Так какое же преступление Найджела стало худшим из всех?
Он погубил душу Себастьяна. Проклял Бастьяна, отнял его смертную жизнь. Быть может, Найджел всех их и предал, однако Бастьяна он не просто предал, а убил. Разорвал тому горло на глазах единственной девушки, которую Бастьян любил в своей жизни.
Одетта задрожала, хотя на самом деле не чувствовала холода уже много десятков лет. Ее глаза метнулись по площади, в сторону сияющих вод реки Миссисипи и мимо поблескивающих на горизонте кораблей.
– Следует ли мне рассказать всем о том, какую роль я сама сыграла в этой подлой истории? – спросила она.
Фигура на кресте осталась задумчивой. Молчаливой.
– Наверное, ты бы сказал, что честность является лучшим решением. – Одетта заправила за ухо прядь темных волос. – Но я скорее проглочу горсть гвоздей, чем добровольно навлеку на себя гнев Никодима. Это была ошибка, искренняя ошибка, совершенная из благородных побуждений, это что-то да значит, не так ли?

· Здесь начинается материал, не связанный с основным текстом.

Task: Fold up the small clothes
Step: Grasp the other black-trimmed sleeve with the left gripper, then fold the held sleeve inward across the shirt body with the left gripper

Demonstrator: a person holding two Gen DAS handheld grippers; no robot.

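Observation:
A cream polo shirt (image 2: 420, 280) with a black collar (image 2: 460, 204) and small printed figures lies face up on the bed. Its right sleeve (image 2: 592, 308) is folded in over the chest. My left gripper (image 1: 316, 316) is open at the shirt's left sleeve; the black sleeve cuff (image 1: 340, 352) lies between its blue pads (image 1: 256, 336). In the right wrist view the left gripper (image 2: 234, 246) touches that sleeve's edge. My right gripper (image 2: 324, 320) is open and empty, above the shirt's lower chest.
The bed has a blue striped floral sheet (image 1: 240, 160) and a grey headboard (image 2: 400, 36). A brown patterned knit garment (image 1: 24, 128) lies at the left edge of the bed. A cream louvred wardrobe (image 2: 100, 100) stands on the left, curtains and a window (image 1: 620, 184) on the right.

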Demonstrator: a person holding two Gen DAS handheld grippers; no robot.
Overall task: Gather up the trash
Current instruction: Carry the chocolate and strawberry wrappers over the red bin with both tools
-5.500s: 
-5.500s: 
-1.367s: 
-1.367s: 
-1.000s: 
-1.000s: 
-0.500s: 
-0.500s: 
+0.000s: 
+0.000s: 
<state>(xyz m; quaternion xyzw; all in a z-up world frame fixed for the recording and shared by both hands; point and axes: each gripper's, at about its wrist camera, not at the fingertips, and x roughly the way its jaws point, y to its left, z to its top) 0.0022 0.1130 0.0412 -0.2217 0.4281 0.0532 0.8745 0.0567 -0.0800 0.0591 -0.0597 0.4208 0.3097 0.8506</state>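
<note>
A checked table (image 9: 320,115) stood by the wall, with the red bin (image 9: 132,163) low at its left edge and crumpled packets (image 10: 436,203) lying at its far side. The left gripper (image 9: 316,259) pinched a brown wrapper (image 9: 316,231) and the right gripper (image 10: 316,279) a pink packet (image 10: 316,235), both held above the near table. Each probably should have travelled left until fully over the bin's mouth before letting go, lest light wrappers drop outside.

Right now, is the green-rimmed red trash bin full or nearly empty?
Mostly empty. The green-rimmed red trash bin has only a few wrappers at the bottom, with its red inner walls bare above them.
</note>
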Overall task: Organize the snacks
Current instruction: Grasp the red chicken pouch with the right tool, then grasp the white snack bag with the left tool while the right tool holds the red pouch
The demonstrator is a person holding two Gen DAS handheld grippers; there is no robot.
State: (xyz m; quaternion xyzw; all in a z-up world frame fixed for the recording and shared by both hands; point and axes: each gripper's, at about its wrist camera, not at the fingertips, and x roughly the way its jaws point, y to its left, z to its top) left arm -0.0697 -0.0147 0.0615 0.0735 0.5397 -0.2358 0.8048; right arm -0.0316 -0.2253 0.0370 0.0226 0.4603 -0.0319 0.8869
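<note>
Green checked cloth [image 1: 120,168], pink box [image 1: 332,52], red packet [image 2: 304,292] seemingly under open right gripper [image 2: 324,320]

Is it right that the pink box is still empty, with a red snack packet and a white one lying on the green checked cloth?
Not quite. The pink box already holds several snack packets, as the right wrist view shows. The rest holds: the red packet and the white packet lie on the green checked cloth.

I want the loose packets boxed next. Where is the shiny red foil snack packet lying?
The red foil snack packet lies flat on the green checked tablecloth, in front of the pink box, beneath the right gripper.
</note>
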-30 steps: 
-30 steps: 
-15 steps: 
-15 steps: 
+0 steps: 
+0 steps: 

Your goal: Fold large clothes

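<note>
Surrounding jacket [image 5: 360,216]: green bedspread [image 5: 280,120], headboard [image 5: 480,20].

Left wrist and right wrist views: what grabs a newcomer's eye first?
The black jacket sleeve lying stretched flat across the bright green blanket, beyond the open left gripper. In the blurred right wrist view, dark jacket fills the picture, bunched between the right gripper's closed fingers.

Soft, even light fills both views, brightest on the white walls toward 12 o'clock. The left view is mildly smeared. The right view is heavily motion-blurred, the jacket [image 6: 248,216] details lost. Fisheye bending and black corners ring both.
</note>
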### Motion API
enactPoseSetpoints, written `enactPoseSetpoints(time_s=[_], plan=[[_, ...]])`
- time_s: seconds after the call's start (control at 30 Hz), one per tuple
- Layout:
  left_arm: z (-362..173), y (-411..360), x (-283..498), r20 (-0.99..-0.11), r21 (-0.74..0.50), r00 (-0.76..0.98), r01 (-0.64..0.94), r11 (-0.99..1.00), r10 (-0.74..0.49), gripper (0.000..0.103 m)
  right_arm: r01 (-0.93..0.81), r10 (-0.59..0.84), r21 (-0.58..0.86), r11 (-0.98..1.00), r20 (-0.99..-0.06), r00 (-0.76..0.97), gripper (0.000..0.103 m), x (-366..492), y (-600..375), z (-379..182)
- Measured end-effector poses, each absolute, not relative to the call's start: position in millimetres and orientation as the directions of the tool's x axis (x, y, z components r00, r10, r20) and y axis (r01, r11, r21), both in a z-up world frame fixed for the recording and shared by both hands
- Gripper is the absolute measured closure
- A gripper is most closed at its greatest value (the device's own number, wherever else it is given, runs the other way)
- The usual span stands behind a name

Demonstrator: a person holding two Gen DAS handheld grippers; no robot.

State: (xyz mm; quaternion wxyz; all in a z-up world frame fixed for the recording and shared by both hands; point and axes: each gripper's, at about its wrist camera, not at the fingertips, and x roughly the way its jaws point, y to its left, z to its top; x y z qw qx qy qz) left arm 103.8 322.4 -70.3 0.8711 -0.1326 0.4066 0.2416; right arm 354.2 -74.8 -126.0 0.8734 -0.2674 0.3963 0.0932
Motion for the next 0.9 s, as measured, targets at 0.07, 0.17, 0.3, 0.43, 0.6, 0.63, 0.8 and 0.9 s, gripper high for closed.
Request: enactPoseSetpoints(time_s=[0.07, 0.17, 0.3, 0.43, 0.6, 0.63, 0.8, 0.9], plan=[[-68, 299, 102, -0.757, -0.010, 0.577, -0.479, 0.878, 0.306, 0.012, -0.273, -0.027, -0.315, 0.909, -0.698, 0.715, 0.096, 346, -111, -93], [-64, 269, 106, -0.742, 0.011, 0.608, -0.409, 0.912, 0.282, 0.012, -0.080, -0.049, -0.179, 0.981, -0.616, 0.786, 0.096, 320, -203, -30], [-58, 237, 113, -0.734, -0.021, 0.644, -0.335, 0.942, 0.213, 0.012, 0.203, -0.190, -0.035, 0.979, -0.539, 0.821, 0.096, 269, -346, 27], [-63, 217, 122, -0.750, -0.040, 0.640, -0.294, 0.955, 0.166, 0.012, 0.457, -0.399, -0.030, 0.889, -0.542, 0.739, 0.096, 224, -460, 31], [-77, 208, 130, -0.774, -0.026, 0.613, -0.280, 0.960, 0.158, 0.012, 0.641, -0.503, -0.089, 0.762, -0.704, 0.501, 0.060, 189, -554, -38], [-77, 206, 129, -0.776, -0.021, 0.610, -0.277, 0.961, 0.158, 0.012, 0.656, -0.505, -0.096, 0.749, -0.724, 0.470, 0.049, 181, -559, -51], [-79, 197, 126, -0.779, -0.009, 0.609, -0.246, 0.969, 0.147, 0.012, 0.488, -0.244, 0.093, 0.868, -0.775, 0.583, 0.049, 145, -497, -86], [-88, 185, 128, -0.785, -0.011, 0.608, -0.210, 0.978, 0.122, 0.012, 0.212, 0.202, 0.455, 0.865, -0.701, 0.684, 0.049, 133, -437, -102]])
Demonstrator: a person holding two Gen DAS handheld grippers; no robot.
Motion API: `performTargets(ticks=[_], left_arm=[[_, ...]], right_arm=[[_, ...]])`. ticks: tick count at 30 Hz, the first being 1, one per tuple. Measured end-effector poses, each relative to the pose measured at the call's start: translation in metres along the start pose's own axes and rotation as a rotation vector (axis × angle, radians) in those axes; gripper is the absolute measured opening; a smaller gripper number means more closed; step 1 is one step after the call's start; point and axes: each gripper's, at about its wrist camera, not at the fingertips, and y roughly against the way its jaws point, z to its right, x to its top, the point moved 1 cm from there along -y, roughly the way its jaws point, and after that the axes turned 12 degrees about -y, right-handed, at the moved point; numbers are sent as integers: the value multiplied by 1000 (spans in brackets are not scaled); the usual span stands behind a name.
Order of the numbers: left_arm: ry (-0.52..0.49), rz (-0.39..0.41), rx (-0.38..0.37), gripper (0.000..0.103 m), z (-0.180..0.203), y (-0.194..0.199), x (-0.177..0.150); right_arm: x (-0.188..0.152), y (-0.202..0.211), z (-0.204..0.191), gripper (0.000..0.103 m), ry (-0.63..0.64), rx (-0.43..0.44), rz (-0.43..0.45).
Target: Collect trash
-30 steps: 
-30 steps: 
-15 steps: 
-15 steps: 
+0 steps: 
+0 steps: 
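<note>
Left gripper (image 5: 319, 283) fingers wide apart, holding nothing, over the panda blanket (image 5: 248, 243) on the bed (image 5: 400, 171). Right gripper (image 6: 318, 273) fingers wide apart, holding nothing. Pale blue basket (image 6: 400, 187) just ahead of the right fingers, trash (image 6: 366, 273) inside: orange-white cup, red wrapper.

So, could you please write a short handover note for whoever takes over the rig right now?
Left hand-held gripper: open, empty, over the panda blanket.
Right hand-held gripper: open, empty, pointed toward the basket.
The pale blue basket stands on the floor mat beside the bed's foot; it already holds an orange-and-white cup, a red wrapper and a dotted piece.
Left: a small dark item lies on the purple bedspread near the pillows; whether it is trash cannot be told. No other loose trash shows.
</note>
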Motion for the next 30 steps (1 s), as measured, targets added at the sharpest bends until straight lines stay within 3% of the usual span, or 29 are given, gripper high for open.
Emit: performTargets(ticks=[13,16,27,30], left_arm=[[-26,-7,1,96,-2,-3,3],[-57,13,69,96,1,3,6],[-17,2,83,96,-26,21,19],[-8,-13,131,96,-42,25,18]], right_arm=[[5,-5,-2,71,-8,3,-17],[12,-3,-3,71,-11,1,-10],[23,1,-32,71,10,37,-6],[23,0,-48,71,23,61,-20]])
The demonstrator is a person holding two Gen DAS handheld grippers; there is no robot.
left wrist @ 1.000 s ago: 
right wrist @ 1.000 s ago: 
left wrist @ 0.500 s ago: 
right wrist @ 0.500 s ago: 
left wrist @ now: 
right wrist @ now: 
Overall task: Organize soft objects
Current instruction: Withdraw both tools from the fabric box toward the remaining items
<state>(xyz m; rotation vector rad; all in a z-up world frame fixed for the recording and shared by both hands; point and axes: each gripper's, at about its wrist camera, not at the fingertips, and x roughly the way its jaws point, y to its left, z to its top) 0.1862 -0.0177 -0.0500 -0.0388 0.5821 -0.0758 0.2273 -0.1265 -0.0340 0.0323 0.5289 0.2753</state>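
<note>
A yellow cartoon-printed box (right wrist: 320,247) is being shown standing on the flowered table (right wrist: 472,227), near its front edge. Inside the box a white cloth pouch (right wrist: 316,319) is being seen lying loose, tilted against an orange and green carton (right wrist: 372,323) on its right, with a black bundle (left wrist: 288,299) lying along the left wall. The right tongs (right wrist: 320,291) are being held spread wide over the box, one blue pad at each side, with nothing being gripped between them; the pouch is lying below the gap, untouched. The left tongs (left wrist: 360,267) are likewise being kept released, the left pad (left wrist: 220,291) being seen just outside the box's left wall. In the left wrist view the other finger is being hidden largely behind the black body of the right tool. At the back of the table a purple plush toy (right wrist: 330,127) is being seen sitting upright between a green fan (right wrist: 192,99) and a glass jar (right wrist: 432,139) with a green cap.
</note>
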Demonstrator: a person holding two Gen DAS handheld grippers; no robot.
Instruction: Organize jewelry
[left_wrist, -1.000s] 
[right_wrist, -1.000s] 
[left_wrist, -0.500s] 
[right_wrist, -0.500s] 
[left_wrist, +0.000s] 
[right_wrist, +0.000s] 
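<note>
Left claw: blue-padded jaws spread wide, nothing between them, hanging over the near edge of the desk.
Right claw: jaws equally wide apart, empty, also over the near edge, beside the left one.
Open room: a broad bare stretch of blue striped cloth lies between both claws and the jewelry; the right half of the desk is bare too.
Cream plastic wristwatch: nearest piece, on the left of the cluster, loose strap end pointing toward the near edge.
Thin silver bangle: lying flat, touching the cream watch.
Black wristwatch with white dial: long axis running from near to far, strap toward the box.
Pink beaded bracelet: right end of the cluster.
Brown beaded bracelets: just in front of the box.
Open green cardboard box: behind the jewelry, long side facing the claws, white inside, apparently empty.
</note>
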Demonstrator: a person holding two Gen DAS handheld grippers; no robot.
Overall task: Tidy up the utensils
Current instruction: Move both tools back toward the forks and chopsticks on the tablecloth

И вновь ее Спаситель промолчал, не дав Одетте ответа.
Всего за несколько часов до смерти Бастьяна Одетта позволила ему уйти одному, прекрасно понимая, что убийца следует за ним по пятам. Она даже помогла ему тем, что отвлекла своих бессмертных сородичей, чтобы те не помешали Бастьяну найти Селину, чья безопасность оказалась под угрозой всего несколькими минутами ранее.
Следует ли ей признаться во всем?
Что сделает с ней Никодим, когда узнает?
Последнему вампиру, который осмелился встать на пути у Никодима, вырвали клыки.
Одетта сглотнула. Такая судьба необязательно хуже смерти, однако перспектива не вдохновляет на честность. Не то чтобы она боялась боли, даже мысль о смерти, финальной и необратимой, не пугала Одетту. Она своими глазами видела, как создаются и рушатся империи, она танцевала с дофином[10] в свете полной луны.
Ее история была достойна того, чтобы быть рассказанной.
– Просто… ну, мне нравится, как я сейчас выгляжу, и к черту все! – Ей нравился свой элегантный носик и лукавая улыбка. А если у нее не будет клыков, наверняка это скажется на внешнем виде. – Полагаю, по крайней мере не умру от голода, – задумалась она. – В конце концов, это ведь дар моей семье, помимо всех прочих.
И если чревоугодие и тщеславие делали ее злой, tant pis[11]. Ей присваивали эпитеты и похуже, присваивали их существа куда хуже.